• **TASK TO CARRY OUT**
Each line of the material below must be transcribed exactly.

····················

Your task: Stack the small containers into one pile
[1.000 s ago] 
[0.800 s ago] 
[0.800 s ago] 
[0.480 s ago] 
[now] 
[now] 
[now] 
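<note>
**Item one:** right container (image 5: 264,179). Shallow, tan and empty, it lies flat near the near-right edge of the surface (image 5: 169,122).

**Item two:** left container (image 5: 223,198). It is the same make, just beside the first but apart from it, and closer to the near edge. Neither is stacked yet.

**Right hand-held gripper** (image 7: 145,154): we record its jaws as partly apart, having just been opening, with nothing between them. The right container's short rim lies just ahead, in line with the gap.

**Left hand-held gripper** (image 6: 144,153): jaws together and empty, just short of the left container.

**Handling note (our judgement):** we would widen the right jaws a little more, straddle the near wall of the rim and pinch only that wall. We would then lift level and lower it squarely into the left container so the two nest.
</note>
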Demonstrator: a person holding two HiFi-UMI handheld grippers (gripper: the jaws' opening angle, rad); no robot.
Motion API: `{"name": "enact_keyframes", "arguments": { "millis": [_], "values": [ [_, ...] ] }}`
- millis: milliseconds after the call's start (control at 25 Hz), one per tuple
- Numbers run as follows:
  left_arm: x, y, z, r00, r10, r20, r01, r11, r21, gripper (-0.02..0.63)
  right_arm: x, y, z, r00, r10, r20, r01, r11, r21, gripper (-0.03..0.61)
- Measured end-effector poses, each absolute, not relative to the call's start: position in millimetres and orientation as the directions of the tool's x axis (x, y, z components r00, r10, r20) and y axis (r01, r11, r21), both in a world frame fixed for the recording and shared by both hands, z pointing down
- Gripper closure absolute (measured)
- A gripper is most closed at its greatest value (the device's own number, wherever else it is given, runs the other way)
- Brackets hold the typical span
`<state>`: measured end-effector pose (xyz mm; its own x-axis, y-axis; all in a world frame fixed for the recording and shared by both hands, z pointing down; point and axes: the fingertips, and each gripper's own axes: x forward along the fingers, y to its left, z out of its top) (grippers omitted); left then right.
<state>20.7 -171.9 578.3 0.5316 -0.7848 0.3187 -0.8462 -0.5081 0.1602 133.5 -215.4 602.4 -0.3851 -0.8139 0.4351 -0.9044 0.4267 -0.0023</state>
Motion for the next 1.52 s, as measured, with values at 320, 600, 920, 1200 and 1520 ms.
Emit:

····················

• **WRITTEN ANSWER**
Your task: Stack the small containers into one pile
[1.000 s ago] 
[0.800 s ago] 
[0.800 s ago] 
[0.480 s ago] 
[now] 
[now] 
[now] 
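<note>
**Item one:** right container (image 5: 264,179). Shallow, tan and empty, it lies flat near the near-right edge of the surface (image 5: 169,122).

**Item two:** left container (image 5: 223,198). It is the same make, just beside the first but apart from it, and closer to the near edge. Neither is stacked yet.

**Right hand-held gripper** (image 7: 145,154): we record its jaws as partly apart, having just been opening, with nothing between them. The right container's short rim lies just ahead, in line with the gap.

**Left hand-held gripper** (image 6: 144,153): jaws together and empty, just short of the left container.

**Handling note (our judgement):** we would widen the right jaws a little more, straddle the near wall of the rim and pinch only that wall. We would then lift level and lower it squarely into the left container so the two nest.
</note>
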Demonstrator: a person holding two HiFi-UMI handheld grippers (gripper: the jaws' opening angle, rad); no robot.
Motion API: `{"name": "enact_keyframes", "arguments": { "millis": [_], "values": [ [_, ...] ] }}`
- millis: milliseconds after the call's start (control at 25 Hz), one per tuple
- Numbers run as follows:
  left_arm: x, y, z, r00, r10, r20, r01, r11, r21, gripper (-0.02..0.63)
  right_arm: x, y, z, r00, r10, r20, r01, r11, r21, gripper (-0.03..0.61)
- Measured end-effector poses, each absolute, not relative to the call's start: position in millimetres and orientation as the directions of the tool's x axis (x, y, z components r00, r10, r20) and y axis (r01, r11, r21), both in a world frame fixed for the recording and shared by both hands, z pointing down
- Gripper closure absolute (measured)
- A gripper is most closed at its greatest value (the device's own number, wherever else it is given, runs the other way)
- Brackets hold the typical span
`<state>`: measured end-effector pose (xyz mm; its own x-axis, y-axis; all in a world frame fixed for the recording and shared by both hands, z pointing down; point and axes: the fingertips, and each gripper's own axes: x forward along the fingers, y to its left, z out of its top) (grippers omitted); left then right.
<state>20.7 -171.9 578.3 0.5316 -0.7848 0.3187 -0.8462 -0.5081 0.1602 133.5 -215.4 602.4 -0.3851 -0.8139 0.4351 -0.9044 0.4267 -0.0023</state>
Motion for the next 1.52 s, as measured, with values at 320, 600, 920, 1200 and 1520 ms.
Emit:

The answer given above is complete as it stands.